Shoot back to our today in the film
Evey
is not supposed to go out, the city of London has a strict curfew. She does and
is violently accosted by the new government police-like thugs who are anything
but judicious. But before they can fully make you ill, a masked man slices the
lot down. And spares her the trauma. The
masked man, known as V (Hugo Weaving) is a man who is tired of the corrupt new
way of things and is setting out to remind folks of their rights. He is the modern
day Guy Fawkes - and his mask is a Guy Fawkes mask. Evey
and V ultimately become united in the battle to free the world from its state. Again,
the premise is very good. The piece just kind of needed some more soul and a little
less jumping all around to fill-us-in as swiftly as possible - thusly managing
only to annoy with the half bits and disattached snippets of "the-why."

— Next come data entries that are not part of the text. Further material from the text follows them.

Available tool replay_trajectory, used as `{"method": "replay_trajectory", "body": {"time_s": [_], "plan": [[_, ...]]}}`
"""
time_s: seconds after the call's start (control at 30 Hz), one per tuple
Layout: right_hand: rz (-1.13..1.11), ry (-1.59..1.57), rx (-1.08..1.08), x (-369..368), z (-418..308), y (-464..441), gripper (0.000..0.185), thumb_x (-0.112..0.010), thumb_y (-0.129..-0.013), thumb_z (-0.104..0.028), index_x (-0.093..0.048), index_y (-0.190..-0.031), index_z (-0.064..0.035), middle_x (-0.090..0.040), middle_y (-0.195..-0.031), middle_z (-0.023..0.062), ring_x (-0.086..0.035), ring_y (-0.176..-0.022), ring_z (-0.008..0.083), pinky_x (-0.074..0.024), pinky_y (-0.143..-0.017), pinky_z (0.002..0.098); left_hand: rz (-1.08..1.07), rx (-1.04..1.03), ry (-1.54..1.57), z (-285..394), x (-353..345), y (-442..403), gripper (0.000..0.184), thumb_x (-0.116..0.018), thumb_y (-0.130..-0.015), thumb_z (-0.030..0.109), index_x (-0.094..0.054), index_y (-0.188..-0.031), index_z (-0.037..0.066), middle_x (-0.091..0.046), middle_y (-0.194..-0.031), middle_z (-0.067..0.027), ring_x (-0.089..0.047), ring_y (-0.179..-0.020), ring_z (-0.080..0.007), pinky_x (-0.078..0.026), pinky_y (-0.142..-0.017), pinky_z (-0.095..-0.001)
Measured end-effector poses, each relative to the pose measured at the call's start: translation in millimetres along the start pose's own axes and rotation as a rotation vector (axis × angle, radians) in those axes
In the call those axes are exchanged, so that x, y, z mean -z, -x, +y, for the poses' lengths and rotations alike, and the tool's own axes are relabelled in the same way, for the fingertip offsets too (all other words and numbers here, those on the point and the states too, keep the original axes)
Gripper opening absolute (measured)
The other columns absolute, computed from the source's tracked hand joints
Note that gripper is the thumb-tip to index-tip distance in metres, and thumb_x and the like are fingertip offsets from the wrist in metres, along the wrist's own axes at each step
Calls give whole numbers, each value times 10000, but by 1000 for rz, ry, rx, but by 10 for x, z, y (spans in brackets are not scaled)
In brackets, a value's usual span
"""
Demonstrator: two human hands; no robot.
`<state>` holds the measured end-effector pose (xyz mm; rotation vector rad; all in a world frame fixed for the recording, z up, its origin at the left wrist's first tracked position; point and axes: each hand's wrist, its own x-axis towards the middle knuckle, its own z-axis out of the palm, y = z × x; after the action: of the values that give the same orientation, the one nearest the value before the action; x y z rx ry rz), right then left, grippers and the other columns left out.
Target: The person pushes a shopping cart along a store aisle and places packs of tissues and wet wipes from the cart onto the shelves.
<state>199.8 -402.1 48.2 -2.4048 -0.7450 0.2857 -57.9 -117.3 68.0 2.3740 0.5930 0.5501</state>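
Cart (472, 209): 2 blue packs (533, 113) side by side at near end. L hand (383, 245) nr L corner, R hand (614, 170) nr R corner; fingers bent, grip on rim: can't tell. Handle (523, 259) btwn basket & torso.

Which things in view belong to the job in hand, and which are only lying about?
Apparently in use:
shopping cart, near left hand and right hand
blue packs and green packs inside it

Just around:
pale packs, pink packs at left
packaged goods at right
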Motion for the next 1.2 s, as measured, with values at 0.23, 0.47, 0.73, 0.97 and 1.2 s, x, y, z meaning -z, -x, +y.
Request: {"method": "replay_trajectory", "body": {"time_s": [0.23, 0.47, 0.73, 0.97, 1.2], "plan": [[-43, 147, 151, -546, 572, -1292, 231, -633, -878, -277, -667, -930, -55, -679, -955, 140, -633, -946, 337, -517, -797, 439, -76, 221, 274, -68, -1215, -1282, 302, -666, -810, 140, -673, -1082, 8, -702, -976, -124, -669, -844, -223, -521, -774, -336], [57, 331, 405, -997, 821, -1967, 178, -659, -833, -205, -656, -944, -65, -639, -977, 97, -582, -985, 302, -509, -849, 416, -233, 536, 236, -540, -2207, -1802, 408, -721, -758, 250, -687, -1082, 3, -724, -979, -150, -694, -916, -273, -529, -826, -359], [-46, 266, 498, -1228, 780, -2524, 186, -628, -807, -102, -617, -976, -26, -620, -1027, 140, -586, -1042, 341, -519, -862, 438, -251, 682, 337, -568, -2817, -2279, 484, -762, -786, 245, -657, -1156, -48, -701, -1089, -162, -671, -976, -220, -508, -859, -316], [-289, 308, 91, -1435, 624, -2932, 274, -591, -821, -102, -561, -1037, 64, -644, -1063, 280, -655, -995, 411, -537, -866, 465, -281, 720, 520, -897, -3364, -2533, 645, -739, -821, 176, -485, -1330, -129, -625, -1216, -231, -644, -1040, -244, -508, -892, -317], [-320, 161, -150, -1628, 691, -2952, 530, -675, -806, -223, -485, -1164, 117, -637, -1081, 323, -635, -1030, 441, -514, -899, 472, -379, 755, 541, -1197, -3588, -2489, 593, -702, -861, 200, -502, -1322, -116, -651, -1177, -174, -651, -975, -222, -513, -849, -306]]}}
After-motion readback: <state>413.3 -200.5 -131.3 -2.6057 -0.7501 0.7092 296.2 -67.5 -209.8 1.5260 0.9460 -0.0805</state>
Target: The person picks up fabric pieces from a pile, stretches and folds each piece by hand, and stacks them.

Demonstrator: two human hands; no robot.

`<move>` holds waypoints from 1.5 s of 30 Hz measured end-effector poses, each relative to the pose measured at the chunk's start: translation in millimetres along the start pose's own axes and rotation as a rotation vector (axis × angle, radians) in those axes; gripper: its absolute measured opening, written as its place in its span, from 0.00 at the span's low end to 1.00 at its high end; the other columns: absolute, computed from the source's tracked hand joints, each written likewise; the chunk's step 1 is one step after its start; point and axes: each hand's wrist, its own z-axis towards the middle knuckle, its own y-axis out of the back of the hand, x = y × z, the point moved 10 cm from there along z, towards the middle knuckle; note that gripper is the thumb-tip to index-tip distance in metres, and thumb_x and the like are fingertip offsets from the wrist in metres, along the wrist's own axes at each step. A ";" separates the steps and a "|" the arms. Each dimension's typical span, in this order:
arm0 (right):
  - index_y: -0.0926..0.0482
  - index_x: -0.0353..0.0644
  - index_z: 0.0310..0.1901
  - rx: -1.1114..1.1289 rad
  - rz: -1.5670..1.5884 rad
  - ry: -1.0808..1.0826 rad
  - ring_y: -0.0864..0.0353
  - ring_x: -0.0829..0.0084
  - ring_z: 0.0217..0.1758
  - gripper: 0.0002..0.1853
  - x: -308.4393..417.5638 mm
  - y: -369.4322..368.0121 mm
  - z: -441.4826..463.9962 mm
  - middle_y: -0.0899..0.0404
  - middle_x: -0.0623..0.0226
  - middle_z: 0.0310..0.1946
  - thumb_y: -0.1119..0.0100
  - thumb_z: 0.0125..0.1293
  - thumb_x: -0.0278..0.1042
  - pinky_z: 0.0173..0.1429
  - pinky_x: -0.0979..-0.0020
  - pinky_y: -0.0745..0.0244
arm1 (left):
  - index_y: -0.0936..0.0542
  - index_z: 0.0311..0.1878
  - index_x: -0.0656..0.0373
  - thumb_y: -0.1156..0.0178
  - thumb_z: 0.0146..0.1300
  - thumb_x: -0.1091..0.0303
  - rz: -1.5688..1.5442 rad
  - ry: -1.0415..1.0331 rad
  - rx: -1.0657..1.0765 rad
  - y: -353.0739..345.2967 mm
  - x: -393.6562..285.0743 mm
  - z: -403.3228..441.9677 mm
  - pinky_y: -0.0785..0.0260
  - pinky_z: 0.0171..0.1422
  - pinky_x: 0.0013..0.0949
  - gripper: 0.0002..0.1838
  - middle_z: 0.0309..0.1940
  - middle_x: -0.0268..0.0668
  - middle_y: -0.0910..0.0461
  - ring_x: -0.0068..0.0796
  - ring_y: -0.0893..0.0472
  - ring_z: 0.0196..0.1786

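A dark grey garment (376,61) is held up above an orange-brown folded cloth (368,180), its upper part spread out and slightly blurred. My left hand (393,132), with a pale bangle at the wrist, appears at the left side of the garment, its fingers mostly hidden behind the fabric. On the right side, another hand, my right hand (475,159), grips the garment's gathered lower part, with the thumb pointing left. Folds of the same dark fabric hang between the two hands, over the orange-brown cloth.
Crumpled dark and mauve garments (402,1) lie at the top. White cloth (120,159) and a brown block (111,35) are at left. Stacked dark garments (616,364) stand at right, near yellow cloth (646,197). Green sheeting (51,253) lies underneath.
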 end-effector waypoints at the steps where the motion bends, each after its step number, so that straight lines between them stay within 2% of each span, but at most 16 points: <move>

The back-stories are convoluted, and the new chancellor (John Hurt) is totalitarian
toad whose spitting maniacal power rants are obviously those of a lunatic - yet
all blindly follow. We know something happened, but what? The bits we are supplied,
via flask backs, confuse. If you're familiar with the DC brand comic book maybe
you're ahead of the point. We others were not. And the forced love story, especially
here, was simply a laugh-a-minute. Hey Hollywood a guy and a girl can work together
to save the world and not have to become romantic
and don't tell me it is
in the graphic novel, 'cause obviously a heckofa lot more detail was corrupted
to "make it work on film." Snack
recommendation: Egg in toast with marmalade.